Members of the 184th Intelligence Wing hosted a cyber boot camp on July 27th, 2017. The boot camp focused on teaching local high school students basic concepts of cyber security. (Air National Guard photo by Tech. Sgt. Justin Jacobs)

By Tech. Sgt. Justin Jacobs, 184th Public Affairs

The 184th Intelligence Wing and Wichita State University partnered to host a cyber boot camp at the university’s engineering building near Jabara Airport, Wichita, July.

What is a cyber boot camp? It is a weeklong camp designed to teach local high school students about cyber security.

The students learned different characteristics of the cyber world that aren’t well-known since training opportunities are often limited. The kids also learned how to protect their computers from potential attacks.

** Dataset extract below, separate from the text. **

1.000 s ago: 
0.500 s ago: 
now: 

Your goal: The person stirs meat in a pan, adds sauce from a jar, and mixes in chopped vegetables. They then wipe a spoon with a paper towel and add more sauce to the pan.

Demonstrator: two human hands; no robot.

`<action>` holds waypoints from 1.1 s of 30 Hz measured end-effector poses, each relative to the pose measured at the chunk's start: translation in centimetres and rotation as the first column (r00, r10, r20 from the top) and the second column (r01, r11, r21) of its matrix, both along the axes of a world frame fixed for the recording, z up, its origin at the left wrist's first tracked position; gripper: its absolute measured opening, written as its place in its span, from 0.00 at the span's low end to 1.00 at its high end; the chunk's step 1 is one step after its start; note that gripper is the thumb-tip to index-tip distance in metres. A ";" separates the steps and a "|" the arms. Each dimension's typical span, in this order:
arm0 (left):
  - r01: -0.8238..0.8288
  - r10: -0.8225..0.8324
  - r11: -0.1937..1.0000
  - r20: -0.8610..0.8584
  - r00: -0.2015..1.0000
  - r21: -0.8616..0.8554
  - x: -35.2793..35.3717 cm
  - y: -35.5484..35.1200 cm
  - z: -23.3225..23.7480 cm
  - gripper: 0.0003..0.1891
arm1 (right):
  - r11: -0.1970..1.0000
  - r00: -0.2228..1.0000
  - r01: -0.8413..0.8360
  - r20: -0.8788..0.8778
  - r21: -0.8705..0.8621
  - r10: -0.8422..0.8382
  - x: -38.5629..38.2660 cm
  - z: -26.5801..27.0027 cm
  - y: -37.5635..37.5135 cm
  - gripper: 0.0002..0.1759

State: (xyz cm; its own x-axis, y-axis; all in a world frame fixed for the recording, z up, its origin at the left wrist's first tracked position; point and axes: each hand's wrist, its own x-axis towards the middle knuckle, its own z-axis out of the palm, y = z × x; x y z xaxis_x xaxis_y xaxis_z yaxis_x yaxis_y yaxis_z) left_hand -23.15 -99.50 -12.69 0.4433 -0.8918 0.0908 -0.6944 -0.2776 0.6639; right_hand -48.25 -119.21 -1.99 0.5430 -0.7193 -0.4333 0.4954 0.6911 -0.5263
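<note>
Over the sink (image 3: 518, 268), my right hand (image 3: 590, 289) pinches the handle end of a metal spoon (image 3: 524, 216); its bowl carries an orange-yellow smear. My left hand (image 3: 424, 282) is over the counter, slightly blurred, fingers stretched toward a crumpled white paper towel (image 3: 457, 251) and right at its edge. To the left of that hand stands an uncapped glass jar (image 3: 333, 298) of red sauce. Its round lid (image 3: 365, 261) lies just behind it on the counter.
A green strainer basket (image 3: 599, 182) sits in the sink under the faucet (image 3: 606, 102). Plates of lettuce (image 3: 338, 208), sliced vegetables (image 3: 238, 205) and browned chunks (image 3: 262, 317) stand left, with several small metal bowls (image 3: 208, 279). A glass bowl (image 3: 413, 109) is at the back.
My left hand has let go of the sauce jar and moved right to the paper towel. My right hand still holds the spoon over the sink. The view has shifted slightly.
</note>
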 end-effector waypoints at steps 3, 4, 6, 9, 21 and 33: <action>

Col. Joe Jabara, vice wing commander, 184th Intelligence Wing, and Polly Basore, outreach coordinator, Wichita State University’s College of Engineering STEM, collaborated to find a mutually beneficial event.

“This is a perfect venue for us to help the community and raise awareness of the importance of a cyber security curriculum,” said Jabara.

For students to be accepted into the boot camp, they had to submit an application and an essay. Overall, 23 participated and all of their fees were paid by Booz Allen Hamilton, a management consulting firm that fosters the development of problem solvers.

Lt. Col. Andrew VanderZiel, commander, 299th Network Operations Security Squadron, organized, recruited volunteers and conducted the boot camp with the help of 14 volunteers from the 184th Cyber Operations Group.

The 127th Cyber Operations Squadron loaned the training equipment that was used in the boot camp.

Students spent the first four days learning about the different aspects of the cyber world and how to prevent and protect from cyber-attacks.

On the fifth day, they applied their training to protect assets and prevent attacks that were performed by the 14 volunteers.

“It’s fun to get involved and give kids a venue to work and learn aspects of the cyber world that they normally wouldn’t be able to do,” said VanderZiel.